#### WHAT IS EXPECTED:
Transcribe all of the data verbatim, please, and leave out its pictures.

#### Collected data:
*** Block opens ***

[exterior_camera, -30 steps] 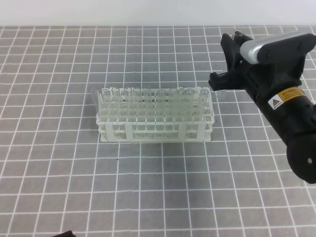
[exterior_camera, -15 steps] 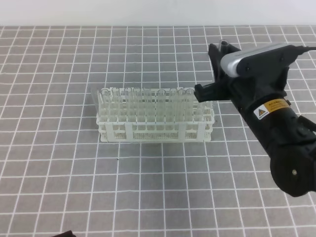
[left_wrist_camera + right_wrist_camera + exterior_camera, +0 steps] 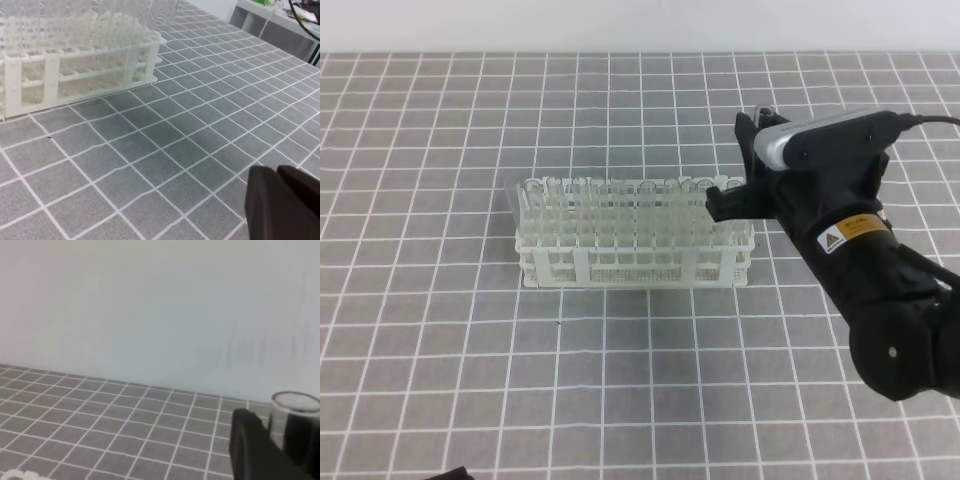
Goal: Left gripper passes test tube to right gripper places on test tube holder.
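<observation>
A white plastic lattice test tube holder stands near the middle of the grey desk ruled with white grid lines, its square holes filled with clear tubes. The right pincer, black with a silver-grey housing on a bulky black arm bearing a yellow warning label, hangs over the holder's right end, hiding the tubes at that corner in the exterior high view. Its right wrist view shows the slim clear test tube upright between the black fingers, rim open at top, gripped with the jaws partly closed. The left pincer sits low near the desk's front edge, well apart from the holder, its dark fingers pressed together with nothing between. A pale wall rises behind the desk.
</observation>
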Motion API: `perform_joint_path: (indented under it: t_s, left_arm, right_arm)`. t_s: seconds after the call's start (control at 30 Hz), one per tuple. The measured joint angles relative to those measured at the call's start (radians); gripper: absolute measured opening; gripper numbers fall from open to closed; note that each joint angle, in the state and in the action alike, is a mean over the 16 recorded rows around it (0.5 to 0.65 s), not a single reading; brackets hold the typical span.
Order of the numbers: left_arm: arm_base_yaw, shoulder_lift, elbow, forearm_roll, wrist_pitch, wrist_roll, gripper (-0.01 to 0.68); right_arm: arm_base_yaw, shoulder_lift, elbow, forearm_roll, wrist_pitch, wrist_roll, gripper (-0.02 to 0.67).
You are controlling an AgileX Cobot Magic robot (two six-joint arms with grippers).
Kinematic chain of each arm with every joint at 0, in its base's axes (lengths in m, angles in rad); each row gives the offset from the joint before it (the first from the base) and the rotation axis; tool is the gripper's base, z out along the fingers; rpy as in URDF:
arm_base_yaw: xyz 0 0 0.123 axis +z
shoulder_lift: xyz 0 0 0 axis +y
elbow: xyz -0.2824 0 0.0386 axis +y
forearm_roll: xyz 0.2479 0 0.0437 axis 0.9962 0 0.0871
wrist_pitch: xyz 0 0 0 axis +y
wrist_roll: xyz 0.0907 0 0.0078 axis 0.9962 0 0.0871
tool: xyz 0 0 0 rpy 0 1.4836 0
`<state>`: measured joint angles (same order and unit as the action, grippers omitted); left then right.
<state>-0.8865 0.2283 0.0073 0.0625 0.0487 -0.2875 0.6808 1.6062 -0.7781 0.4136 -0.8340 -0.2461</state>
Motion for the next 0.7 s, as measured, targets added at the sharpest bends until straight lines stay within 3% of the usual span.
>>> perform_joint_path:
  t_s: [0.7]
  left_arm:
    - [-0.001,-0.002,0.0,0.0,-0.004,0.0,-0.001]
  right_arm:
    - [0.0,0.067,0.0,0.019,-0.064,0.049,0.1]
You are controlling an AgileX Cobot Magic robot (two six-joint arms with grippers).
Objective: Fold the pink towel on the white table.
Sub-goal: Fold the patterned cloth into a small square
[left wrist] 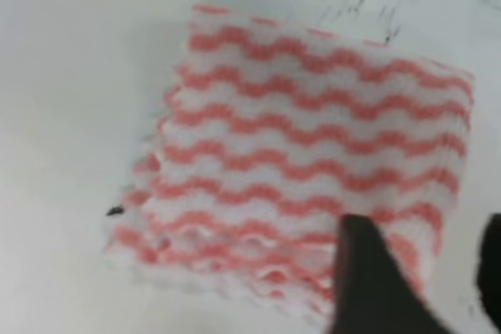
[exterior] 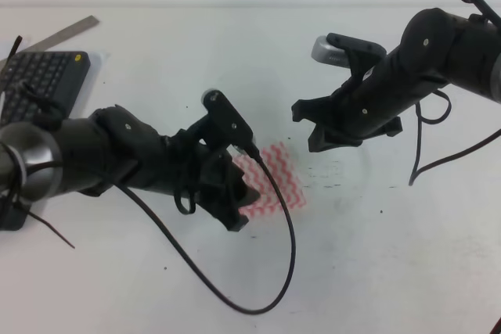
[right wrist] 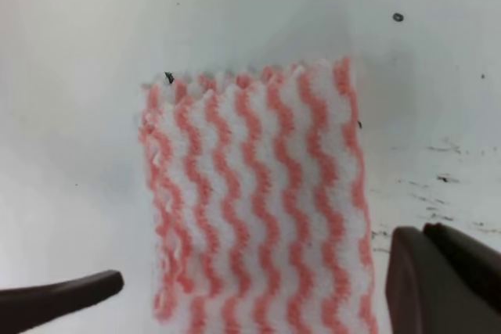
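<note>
The pink towel (exterior: 274,180) lies folded and flat on the white table (exterior: 376,271), its stacked edges showing in the left wrist view (left wrist: 313,154). My left gripper (exterior: 237,213) is low at the towel's near left corner. In its wrist view it (left wrist: 427,275) is open, with one finger (left wrist: 368,279) over the towel's edge and holding nothing. My right gripper (exterior: 311,127) hovers above the table just right of the towel. In the right wrist view it (right wrist: 250,291) is wide open, with the towel (right wrist: 258,209) lying below between its fingers.
A dark grey keyboard (exterior: 43,76) and a metal ruler (exterior: 66,33) lie at the far left. Black cables trail from the left arm (exterior: 258,303) and the right arm (exterior: 423,154). Small dark scuffs (exterior: 337,170) mark the table right of the towel.
</note>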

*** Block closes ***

#### EXERCISE ANSWER:
[exterior_camera, -30 steps] 
[exterior_camera, -15 steps] 
[left_wrist_camera + right_wrist_camera + exterior_camera, +0 steps] 
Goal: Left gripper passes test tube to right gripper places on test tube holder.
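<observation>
A white plastic lattice test tube holder stands near the middle of the grey desk ruled with white grid lines, its square holes filled with clear tubes. The right pincer, black with a silver-grey housing on a bulky black arm bearing a yellow warning label, hangs over the holder's right end, hiding the tubes at that corner in the exterior high view. Its right wrist view shows the slim clear test tube upright between the black fingers, rim open at top, gripped with the jaws partly closed. The left pincer sits low near the desk's front edge, well apart from the holder, its dark fingers pressed together with nothing between. A pale wall rises behind the desk.
</observation>
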Motion API: `perform_joint_path: (indented under it: t_s, left_arm, right_arm)`. t_s: seconds after the call's start (control at 30 Hz), one per tuple. The measured joint angles relative to those measured at the call's start (radians); gripper: absolute measured opening; gripper numbers fall from open to closed; note that each joint angle, in the state and in the action alike, is a mean over the 16 recorded rows around it (0.5 to 0.65 s), not a single reading; brackets hold the typical span.
Order of the numbers: left_arm: arm_base_yaw, shoulder_lift, elbow, forearm_roll, wrist_pitch, wrist_roll, gripper (-0.01 to 0.68); right_arm: arm_base_yaw, shoulder_lift, elbow, forearm_roll, wrist_pitch, wrist_roll, gripper (-0.02 to 0.67).
You are controlling an AgileX Cobot Magic robot (two six-joint arms with grippers).
Kinematic chain of each arm with every joint at 0, in its base's axes (lengths in m, angles in rad); each row gives the offset from the joint before it (the first from the base) and the rotation axis; tool is the gripper's base, z out along the fingers; rpy as in URDF:
arm_base_yaw: xyz 0 0 0.123 axis +z
shoulder_lift: xyz 0 0 0 axis +y
elbow: xyz -0.2824 0 0.0386 axis +y
forearm_roll: xyz 0.2479 0 0.0437 axis 0.9962 0 0.0871
wrist_pitch: xyz 0 0 0 axis +y
wrist_roll: xyz 0.0907 0 0.0078 axis 0.9962 0 0.0871
tool: xyz 0 0 0 rpy 0 1.4836 0
`<state>`: measured joint angles (same order and unit as the action, grippers omitted); left then right.
<state>-0.8865 0.2283 0.0073 0.0625 0.0487 -0.2875 0.6808 1.6062 -0.7781 0.4136 -0.8340 -0.2461</state>
Motion for the next 0.7 s, as measured, targets added at the sharpest bends until straight lines stay within 3% of the usual span.
>>> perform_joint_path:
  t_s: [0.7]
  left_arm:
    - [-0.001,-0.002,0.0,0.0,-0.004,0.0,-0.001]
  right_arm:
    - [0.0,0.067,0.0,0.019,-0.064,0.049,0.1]
You are controlling an AgileX Cobot Magic robot (two six-joint arms with grippers).
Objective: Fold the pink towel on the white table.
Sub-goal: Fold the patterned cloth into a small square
[left wrist] 
[exterior] 
[right wrist] 
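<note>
The pink towel (exterior: 274,180) lies folded and flat on the white table (exterior: 376,271), its stacked edges showing in the left wrist view (left wrist: 313,154). My left gripper (exterior: 237,213) is low at the towel's near left corner. In its wrist view it (left wrist: 427,275) is open, with one finger (left wrist: 368,279) over the towel's edge and holding nothing. My right gripper (exterior: 311,127) hovers above the table just right of the towel. In the right wrist view it (right wrist: 250,291) is wide open, with the towel (right wrist: 258,209) lying below between its fingers.
A dark grey keyboard (exterior: 43,76) and a metal ruler (exterior: 66,33) lie at the far left. Black cables trail from the left arm (exterior: 258,303) and the right arm (exterior: 423,154). Small dark scuffs (exterior: 337,170) mark the table right of the towel.
</note>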

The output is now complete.